Vatandaş kendine göre bir çözüm buldu, sokakta yatacak değildi ya. Şehrin kenarında, kıyısındaki boş
arazilere kafasına göre paylaştı. Bunların çoğu da devlet arazisiydi. Şahıs arazisine çökenler
mahkemelik oldular. Ama devlet arazisine oturanlar şanslıydı. Çıkan aflarla bu arazilerin sahibi
oldular. Hatta 70 lerde aşırı sol örgütler bir kısım devlet arazisini parselleyerek kendi yandaşlarına
sattılar.
Araziler tamamdı ama ev yapmak için para gerekti. O da yoktu. Gecekondu sözcüğü buradan
türemiştir. Göstermelik de olsa bu arazilerin üstüne ev yapılmasına karşı çıkan belediyelerden kaçmak
için konutlar gece vakti, belediyecilerin izinli olduğu saatlerde yapıldı. Bunlar da çoğu tek katlı,
damları ise açılıp, düzleştirilmiş peynir tenekelerinden yapılmıştı.
50' li ve 60'lı yıllar böyle geçti. Gecekondu semtleri büyüdükçe büyüdü. Bu arada sahiplerinin eline
biraz para geçmişti. Bir yolunu bulup tek katlı gecekondularını beş, altı katlı gecekondu apartmanlar
haline dönüştürdüler. İhtiyaçlarının dışında kalan dairleri ise köyden yeni gelen hemşehrilerine
kiraladılar. İnşaatlar çürük mü çürüktü. Denizden alınan kum yıkanmadan beton yapımında
kullanılıyordu. Beton içinde demir ise kaybolup gidiyordu.

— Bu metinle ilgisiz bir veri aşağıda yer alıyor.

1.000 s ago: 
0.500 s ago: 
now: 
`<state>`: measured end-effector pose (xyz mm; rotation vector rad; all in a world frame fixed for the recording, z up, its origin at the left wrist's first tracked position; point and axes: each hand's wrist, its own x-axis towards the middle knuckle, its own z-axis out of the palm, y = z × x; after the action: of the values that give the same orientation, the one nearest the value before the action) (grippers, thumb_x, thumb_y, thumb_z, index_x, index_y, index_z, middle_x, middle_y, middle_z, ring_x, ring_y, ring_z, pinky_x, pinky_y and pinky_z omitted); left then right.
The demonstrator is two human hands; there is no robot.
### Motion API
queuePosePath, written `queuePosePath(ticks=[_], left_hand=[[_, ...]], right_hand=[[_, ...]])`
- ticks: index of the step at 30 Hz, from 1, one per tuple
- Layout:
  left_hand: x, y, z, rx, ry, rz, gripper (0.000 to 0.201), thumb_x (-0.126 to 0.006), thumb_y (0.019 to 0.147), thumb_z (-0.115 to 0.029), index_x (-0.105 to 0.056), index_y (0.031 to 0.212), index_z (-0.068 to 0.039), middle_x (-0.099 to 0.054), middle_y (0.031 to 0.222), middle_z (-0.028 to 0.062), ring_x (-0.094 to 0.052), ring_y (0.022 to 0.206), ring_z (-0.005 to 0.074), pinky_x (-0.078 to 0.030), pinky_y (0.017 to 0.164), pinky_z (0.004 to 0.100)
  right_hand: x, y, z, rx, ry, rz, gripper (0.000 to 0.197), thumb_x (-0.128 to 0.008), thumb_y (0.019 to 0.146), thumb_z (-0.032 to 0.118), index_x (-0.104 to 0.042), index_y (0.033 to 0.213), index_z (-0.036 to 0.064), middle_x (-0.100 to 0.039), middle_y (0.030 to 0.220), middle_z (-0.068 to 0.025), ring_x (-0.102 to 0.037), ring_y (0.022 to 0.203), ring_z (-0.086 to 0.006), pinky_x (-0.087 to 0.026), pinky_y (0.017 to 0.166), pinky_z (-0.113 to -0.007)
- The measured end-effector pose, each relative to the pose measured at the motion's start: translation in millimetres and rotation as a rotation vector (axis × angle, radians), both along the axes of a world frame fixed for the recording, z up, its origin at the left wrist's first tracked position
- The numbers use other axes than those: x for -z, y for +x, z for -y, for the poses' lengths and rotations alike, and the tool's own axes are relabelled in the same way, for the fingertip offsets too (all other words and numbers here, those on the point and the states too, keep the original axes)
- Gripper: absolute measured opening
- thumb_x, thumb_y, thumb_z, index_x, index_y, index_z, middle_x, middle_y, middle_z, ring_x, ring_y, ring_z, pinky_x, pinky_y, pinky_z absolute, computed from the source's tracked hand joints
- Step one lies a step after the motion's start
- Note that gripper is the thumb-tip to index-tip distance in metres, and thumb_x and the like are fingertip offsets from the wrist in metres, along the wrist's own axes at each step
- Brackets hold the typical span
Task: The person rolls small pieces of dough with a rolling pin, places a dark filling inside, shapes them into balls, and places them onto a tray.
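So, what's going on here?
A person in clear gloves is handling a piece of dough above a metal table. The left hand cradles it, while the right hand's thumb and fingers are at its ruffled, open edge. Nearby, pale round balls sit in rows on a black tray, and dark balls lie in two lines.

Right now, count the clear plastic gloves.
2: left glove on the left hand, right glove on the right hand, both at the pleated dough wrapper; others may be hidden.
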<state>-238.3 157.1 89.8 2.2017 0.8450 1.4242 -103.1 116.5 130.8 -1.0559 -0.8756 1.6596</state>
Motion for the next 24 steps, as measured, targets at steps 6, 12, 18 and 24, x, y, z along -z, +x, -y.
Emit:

Br taraftan bu çürük apartmanlar şehirleri çepeçevre sararken oluşan nüfus yoğunluğu sonunda
büyük ulaşım sorunları ortaya çıkıyordu. Bunun yanı sıra alt yapı sorunları dağları aşıyordu. Çünkü
herşey plansız, programsız yapılmış, arada bir çıkarılan af yasalarıyla yasalar mevcut duruma
uydurulmuştu.
70'li,80'li ve 90'lı yıllar böyle geçti. 1999 yılı Ağustos ayında bir gece meydana gelen deprem çok şeyi
değiştirdi. Artık gecekondu apartman devri bitmişti. Ciddi yasalar çıkarıldı, yeni yapılan inşaatların
uyması gereken kurallar belirlendi ve bu inşaatlar gerçek bir şekilde denetlendi. Ama eski çürük
binalar yerinde duruyordu, ayrıca yeni binalar daha sağlam oldukları için eski beş altı katlı yapıların
yerine onbeş yirmi katlı yapılar ortalığı doldurdu. Nüfus arttıkça arttı, alt yapı kilitlendi.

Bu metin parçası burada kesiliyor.